Senior Scientist, Analytical Development

We are seeking a highly skilled and motivated Senior Scientist to join our Analytical and Formulation Development team. The successful candidate will independently perform analytical development activities for our pipeline of therapeutic candidates. As a vital member of the group, this individual will have a deep understanding of analytical methodologies and should be able to maintain high standards of technical and quality excellence.

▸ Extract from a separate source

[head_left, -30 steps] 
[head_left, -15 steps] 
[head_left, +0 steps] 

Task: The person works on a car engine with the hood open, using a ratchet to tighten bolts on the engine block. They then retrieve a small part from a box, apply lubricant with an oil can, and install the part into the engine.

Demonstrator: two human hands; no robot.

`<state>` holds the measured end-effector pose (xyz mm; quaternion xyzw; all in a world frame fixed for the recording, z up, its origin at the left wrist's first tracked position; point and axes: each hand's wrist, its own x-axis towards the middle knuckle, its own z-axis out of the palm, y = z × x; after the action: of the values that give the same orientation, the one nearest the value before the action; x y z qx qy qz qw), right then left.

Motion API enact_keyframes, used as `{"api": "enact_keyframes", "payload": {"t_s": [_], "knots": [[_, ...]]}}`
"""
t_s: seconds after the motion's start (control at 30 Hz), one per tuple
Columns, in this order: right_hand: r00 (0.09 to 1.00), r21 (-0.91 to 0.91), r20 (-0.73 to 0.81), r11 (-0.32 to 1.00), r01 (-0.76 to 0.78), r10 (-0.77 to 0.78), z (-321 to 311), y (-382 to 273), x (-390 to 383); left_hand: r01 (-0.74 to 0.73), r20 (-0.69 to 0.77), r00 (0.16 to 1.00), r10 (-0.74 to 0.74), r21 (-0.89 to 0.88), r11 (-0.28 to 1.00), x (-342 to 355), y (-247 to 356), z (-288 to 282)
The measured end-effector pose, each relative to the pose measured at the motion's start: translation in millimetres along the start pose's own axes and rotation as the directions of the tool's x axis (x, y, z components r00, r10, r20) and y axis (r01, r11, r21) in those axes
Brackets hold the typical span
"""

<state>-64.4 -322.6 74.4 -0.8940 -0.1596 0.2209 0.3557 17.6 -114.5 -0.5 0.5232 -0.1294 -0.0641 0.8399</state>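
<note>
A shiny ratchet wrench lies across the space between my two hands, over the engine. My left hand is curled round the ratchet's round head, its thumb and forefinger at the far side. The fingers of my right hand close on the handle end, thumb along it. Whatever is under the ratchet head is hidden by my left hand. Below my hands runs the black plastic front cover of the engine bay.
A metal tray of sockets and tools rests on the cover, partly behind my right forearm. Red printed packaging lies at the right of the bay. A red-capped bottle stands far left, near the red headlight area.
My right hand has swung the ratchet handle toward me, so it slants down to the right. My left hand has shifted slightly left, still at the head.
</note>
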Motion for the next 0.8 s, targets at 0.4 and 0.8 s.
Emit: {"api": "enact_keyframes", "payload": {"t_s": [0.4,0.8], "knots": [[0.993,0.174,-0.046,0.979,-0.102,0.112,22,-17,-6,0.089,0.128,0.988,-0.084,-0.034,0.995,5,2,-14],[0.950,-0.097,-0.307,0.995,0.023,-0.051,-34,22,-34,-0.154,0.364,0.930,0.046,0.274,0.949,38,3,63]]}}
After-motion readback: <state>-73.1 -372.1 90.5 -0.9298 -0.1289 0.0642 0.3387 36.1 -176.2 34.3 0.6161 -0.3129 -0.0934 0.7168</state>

ESSENTIAL FUNCTIONS AND RESPONSIBILITIES:

• Develop analytical methods to ensure projects progress as planned, and process and products meet quality and regulatory requirements.
• Work hands-on to develop and routinely apply state-of-art analytical methods (HPLC assays like SEC, RP, IEX, HIC; CE; icIEF; biophysical assays etc.) for purity and impurity testing and characterization.
• Conduct developability assessment of pre-clinical candidates and provide early feedback on CQAs. Perform pre-formulation and formulation development studies, comparability testing, forced degradation and stability studies to support preclinical and clinical programs.
• Develop and apply new techniques for characterization of novel classes of protein therapeutics for research, process development, and clinical development.
• Perform assay qualification and method transfers to CDMOs/CROs to support clinical manufacturing, release and stability studies as well as analytical comparability studies.
• Oversee method performance, release and stability studies for RS, DS, DP at CDMOs.
• Perform and oversee testing/characterization of critical reagents and manage reference standard or reference material programs.
• Perform stability tracking and trending of DS, DP and critical reagents generated in-house and at CDMOs.
• Support compatibility testing of clinical dosing supplies and interact with clinical operations team.
• Write and diligently review analytical test methods, development reports, qualification protocols and reports, regulatory submissions and scientific publications etc.
• Collaborate with cross-functional teams, including Research, Quality, and Regulatory Affairs, to advance projects from early development through commercialization.
• Stay current with industry trends and advancements in analytical and formulation technologies.
• Troubleshoot and resolve technical issues related to laboratory experiments and equipment.
• Ensure accurate documentation and reporting of laboratory activities and results.
• Other duties as assigned or deemed necessary by management.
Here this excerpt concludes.